What else can you do with the ponzu sauce if you have any left over?
The quantity above may be more than you need for your crab croquettes. This is what you can do with any you have left:
- Use to glaze steak
- Add some ginger and throw onto stir fries
- Add sesame oil to make it into an Asian salad dressing
Recipe for canny crab croquettes
Serves – 6
Ingredients
- 50g (one-fifth of a pack) butter
- 1 onion
- 5 tbsps (for the roux, to make the crab mix) and 4 tbsps (for rolling/dredging) plain flour
- 420 ml/1¾ cups full-fat milk
- 80 ml/⅓ cup crème fraîche
- 200g/7 oz 50/50 white and brown crab meat (the brown gives a bit more crab flavour)
- Salt and pepper
- Sprinkling of paprika
- 2 eggs
- 250g/8 oz/5 cups Panko breadcrumbs
- Rapeseed or vegetable oil for deep frying, and for oiling your hands
- Rocket to garnish
Instructions
- Begin to melt the butter in a medium-sized saucepan while you peel and finely chop the onion. Fry the onion until it begins to melt.

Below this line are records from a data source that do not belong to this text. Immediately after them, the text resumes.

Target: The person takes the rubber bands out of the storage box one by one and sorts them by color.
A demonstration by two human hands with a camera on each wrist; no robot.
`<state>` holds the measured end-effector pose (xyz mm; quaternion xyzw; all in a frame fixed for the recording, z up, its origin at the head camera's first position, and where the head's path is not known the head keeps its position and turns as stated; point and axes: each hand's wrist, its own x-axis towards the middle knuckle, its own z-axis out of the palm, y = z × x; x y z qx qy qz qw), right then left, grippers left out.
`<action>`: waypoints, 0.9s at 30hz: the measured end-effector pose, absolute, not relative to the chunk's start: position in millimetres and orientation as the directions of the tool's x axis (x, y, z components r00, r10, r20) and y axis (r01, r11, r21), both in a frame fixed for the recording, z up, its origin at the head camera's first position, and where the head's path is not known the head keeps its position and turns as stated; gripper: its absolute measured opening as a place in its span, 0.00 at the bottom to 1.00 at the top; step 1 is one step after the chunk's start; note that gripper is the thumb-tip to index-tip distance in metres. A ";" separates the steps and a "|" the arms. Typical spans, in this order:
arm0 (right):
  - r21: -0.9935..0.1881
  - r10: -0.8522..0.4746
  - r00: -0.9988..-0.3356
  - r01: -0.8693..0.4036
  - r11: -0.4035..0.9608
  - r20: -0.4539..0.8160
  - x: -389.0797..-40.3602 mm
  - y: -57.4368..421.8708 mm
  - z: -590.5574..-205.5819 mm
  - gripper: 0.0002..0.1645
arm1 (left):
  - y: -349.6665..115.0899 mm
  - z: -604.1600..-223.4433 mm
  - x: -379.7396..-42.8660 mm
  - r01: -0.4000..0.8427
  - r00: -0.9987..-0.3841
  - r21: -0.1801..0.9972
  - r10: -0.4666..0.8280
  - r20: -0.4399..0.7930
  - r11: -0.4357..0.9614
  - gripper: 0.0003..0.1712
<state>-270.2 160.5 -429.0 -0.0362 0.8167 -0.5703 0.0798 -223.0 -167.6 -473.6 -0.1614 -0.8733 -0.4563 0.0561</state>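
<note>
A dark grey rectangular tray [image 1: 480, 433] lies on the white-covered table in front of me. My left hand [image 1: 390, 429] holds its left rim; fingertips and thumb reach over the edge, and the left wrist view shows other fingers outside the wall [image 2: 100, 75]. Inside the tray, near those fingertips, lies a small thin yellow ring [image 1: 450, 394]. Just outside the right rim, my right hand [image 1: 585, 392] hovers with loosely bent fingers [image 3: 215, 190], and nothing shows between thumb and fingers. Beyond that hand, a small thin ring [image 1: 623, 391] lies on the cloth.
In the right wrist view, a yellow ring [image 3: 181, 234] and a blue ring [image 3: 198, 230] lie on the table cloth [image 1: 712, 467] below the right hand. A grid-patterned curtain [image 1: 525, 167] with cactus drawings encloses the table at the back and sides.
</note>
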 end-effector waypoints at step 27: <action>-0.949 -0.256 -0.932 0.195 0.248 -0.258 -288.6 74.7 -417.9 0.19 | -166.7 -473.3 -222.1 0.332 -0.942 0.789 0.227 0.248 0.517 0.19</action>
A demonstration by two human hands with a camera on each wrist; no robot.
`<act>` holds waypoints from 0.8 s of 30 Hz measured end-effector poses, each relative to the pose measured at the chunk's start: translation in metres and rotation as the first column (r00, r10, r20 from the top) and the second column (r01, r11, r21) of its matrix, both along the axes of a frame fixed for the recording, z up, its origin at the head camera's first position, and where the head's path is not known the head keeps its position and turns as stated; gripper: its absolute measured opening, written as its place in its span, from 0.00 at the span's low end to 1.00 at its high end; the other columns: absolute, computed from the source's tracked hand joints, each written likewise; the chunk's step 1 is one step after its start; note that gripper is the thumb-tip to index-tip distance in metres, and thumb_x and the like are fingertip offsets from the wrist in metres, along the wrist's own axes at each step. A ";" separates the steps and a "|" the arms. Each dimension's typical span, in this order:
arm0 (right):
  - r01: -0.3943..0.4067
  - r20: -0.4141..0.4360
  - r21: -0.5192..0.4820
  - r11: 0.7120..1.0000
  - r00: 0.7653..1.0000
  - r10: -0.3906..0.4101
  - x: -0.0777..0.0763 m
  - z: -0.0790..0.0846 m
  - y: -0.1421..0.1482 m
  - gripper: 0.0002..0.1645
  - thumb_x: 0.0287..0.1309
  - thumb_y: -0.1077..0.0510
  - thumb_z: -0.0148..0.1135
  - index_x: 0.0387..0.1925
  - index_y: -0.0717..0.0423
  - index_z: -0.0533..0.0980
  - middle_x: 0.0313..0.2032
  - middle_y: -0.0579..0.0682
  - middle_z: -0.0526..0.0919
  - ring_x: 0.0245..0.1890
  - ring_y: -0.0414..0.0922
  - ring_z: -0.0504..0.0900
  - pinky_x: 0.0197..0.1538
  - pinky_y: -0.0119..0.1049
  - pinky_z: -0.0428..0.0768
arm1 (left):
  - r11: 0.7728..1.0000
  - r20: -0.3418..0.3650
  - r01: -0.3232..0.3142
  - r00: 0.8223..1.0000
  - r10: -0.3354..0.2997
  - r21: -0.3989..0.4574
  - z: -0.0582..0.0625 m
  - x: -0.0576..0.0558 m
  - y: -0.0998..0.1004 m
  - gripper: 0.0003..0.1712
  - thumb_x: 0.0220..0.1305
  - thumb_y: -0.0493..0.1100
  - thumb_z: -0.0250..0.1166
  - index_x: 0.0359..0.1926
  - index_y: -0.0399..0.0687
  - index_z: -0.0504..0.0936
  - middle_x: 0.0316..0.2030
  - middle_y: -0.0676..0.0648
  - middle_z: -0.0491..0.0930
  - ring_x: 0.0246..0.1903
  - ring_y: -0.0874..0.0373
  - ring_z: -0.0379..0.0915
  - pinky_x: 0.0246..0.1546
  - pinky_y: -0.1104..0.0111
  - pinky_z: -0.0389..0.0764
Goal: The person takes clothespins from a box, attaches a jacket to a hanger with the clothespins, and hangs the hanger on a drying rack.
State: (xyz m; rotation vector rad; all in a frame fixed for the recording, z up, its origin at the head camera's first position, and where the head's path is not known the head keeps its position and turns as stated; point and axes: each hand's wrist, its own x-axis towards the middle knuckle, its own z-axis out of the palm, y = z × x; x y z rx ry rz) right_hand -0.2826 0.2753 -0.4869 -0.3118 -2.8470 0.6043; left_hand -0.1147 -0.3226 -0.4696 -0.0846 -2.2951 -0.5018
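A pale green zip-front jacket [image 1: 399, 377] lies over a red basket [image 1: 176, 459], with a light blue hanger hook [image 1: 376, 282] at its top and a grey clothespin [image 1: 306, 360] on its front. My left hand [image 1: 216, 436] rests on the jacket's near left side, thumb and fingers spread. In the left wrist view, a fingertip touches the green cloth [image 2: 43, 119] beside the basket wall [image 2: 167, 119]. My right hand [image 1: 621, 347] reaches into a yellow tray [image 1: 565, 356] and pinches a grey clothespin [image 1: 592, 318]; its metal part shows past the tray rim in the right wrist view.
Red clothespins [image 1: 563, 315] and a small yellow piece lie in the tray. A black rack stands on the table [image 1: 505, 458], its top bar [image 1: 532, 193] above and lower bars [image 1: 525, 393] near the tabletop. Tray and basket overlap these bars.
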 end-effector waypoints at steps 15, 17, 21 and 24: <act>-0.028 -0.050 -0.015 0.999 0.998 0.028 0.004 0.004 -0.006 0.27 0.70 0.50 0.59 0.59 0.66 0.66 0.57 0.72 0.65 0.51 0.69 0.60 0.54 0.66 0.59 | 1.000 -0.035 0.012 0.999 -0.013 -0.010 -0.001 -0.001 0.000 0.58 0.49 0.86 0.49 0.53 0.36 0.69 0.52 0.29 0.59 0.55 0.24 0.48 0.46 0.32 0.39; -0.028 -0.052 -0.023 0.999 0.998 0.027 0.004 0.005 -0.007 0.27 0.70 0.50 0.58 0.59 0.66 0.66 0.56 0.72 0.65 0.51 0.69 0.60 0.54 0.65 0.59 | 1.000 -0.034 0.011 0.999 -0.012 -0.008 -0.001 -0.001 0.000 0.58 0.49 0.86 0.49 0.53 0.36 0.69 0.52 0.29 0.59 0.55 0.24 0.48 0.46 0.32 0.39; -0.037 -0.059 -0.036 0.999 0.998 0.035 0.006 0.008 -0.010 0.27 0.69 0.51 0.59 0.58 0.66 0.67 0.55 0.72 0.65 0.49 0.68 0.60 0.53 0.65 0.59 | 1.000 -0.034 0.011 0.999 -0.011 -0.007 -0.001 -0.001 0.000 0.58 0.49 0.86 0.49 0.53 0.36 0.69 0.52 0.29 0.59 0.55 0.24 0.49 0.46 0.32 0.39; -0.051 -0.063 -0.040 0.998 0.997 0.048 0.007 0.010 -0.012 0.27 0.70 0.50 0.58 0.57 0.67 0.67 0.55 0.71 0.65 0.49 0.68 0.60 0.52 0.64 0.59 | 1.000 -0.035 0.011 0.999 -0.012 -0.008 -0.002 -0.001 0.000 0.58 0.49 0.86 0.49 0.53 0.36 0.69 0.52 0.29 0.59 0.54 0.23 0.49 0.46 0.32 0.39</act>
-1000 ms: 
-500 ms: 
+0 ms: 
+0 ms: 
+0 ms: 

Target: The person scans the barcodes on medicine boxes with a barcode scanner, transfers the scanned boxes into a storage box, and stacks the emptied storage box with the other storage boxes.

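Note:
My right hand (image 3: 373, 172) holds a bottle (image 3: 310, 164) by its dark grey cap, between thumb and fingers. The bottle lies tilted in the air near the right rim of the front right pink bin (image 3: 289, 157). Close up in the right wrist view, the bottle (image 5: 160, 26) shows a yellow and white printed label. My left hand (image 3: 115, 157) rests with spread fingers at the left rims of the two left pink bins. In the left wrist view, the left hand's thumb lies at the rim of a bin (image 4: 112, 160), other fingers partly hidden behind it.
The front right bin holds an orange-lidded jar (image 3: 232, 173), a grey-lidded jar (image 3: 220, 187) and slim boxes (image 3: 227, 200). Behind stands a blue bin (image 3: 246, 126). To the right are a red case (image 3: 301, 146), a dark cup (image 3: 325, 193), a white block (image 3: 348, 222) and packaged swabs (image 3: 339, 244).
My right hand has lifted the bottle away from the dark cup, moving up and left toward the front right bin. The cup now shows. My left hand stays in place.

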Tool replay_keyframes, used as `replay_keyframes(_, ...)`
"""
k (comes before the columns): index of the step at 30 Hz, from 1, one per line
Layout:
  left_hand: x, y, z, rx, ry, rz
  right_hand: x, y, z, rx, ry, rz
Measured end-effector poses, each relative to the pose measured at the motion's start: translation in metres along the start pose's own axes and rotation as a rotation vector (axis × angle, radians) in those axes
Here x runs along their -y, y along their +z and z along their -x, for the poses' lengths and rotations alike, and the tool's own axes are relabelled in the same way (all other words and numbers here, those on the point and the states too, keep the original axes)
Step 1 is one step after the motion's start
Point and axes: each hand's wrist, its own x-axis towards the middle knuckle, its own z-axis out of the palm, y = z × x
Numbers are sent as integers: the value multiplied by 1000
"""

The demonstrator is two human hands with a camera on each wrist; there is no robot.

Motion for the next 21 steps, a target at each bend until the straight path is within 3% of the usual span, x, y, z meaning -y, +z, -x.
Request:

- Meanwhile beat the eggs and put the breadcrumbs into a shallow soup bowl. Also put the flour for dredging in another shallow soup bowl. Put all three beside your hob, flour first, then the egg, then breadcrumbs and then a floured board which you can put back in the fridge.
- Whisk in the flour to the butter and onion (I use a cappuccino whisk) and cook until it starts to turn golden. Slowly add the milk, continuing to whisk, as it thickens up, and then add the crème fraîche. Bring to a simmer. Add the crab and the salt, pepper and paprika.
- When the mixture is as thick as it will go, take off the heat and transfer to a container, and put in the fridge to cool, at least an hour.
- Oil your hands, and shape eighteen fat croquette shapes, rolling each first in the flour, then dipping in the egg, then rolling in the breadcrumbs, then putting carefully on the board. Once you’ve made all 18, put the board in the fridge to cool again for about twenty minutes.
- At this stage you can either cook them, or you can freeze on the board, and then once frozen you can put them into a freezer bag or a plastic box for further freezing.
- To cook, get a deep frying pan, or a flat bottomed wok and fill with vegetable or rapeseed oil to about 1.5”/8 cms deep. Get it smoking hot, and fry, turning once, until golden.
- Drain on kitchen paper, and serve on a bed of rocket, together with the sauce (which I serve for each diner in an espresso cup).